Would you please restate the data exactly as it stands, apart from the pictures?

---*---

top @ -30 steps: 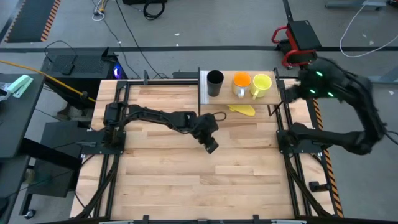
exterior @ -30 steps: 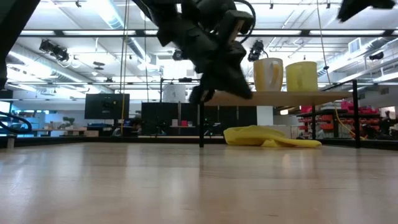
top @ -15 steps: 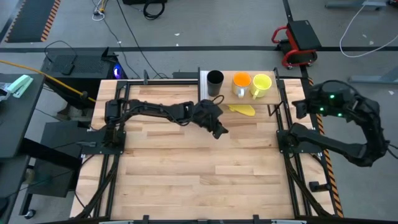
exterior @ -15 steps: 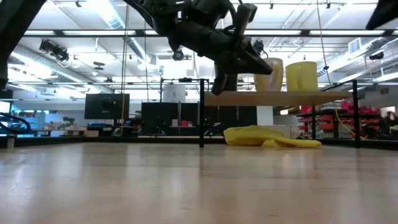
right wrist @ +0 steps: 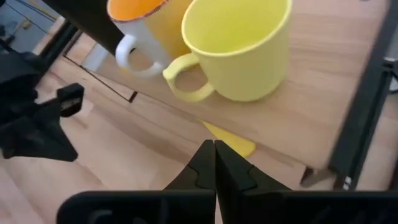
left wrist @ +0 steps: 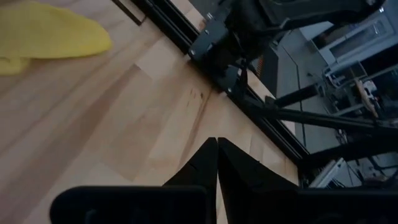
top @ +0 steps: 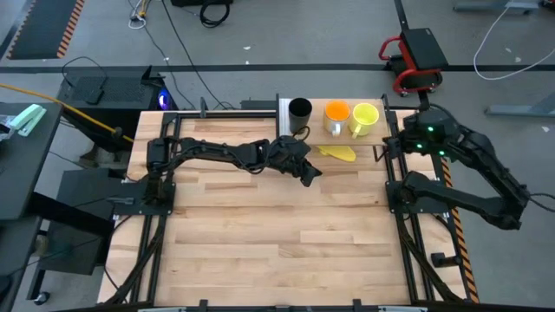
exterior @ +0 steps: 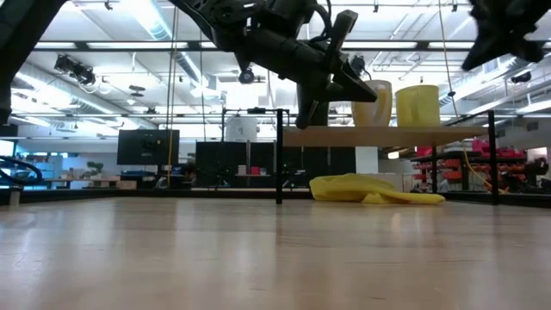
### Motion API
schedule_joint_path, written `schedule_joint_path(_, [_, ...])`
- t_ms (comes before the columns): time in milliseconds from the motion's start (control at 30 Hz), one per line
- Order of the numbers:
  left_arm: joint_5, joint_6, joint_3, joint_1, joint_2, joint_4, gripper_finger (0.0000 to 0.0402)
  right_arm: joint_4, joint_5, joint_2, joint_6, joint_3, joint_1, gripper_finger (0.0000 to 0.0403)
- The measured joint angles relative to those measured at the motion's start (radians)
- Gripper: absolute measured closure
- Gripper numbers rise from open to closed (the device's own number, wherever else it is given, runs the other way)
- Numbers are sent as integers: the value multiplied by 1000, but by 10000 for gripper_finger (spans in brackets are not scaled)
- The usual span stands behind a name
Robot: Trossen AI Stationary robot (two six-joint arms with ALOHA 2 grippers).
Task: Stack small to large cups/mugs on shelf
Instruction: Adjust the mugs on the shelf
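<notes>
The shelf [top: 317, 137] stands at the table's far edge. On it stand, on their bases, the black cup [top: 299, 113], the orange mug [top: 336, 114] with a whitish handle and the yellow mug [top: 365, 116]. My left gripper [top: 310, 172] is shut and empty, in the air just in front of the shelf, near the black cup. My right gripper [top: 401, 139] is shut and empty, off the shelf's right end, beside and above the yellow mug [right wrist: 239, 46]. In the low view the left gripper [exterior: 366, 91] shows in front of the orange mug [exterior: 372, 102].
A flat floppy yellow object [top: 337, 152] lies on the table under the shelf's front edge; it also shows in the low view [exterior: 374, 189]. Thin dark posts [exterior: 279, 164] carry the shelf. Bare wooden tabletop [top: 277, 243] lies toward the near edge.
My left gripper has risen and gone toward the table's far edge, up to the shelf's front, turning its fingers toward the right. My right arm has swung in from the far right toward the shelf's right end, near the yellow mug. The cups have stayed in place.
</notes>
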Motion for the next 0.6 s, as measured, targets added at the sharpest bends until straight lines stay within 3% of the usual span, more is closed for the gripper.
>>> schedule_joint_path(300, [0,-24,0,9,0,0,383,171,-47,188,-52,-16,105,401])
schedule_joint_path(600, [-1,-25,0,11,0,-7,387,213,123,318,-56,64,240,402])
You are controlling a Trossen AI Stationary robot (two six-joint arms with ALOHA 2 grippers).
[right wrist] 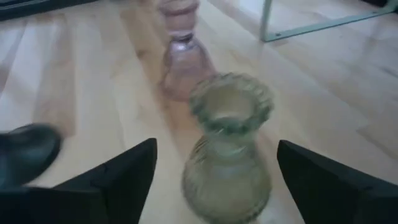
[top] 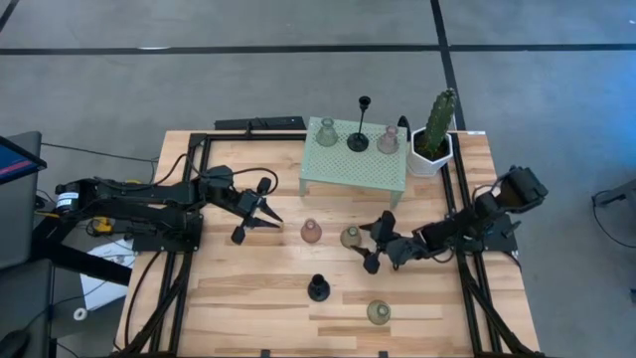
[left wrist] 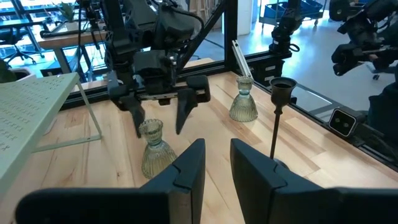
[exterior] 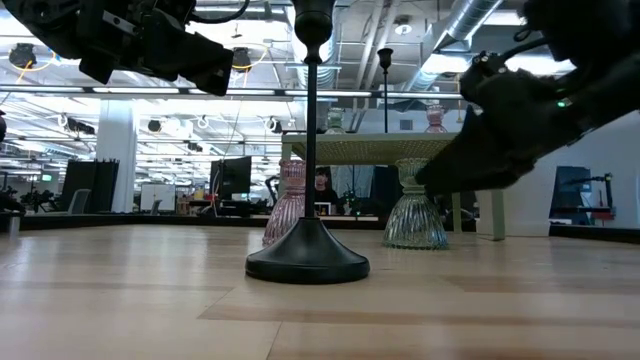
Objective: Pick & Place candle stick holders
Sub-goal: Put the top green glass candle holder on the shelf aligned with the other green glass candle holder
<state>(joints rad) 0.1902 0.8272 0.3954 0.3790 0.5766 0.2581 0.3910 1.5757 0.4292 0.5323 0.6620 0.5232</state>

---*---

* _WRITTEN SOLUTION_
top @ -30 steps: 
exterior @ -30 steps: 
top @ -15 steps: 
exterior @ -15 steps: 
right wrist @ +0 steps: 
left wrist @ +0 steps: 
top @ +0 steps: 
exterior @ +0 steps: 
### Motion API
schedule_joint_path, written `schedule_joint_path(_, [_, ...])`
- t_ms (comes before the columns): time in milliseconds from the motion's start (control at 30 Hz), one per line
- Order of the numbers:
  left_arm: joint_5, joint_6, joint_3, joint_1, joint_2, joint_4, gripper_finger (0.0000 to 0.0402)
  right_arm: joint_4, joint_5, joint_2, joint_6, joint_3, joint_1, gripper_finger (0.0000 to 0.0403)
- The measured joint angles relative to those measured at the motion's start (radians)
- Gripper: absolute measured closure
- Gripper numbers rise from open to closed (the device's own number, wherever else it is given, runs the other way)
- Numbers are sent as integers: the value multiplied by 1000, but by 10000 for gripper_finger (spans in brackets are not scaled)
- The usual span stands behind a name
Robot: Trossen AI Stationary robot (two six-joint arms with ALOHA 2 grippers).
Task: Stack small to large cups/mugs on shelf
Instruction: Adjust the mugs on the shelf
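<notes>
The shelf [top: 317, 137] stands at the table's far edge. On it stand, on their bases, the black cup [top: 299, 113], the orange mug [top: 336, 114] with a whitish handle and the yellow mug [top: 365, 116]. My left gripper [top: 310, 172] is shut and empty, in the air just in front of the shelf, near the black cup. My right gripper [top: 401, 139] is shut and empty, off the shelf's right end, beside and above the yellow mug [right wrist: 239, 46]. In the low view the left gripper [exterior: 366, 91] shows in front of the orange mug [exterior: 372, 102].
A flat floppy yellow object [top: 337, 152] lies on the table under the shelf's front edge; it also shows in the low view [exterior: 374, 189]. Thin dark posts [exterior: 279, 164] carry the shelf. Bare wooden tabletop [top: 277, 243] lies toward the near edge.
My left gripper has risen and gone toward the table's far edge, up to the shelf's front, turning its fingers toward the right. My right arm has swung in from the far right toward the shelf's right end, near the yellow mug. The cups have stayed in place.
</notes>
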Motion for the next 0.6 s, as measured, targets added at the sharpest bends until straight lines stay within 3% of the usual span, more is closed for the gripper.
>>> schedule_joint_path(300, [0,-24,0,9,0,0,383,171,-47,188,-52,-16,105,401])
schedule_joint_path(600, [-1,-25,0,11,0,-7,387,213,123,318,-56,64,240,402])
You are controlling a Trossen AI Stationary robot (two six-joint arms with ALOHA 2 grippers).
[right wrist] 
[top] 
[left wrist] 
[exterior] 
Objective: Pick & Place candle stick holders
Sub-goal: Put the top green glass candle holder on the shelf aligned with the other green glass candle holder
<state>(joints rad) 0.1902 0.8272 0.3954 0.3790 0.5766 0.2581 0.3910 1.5757 0.4292 0.5323 0.6620 0.5232</state>

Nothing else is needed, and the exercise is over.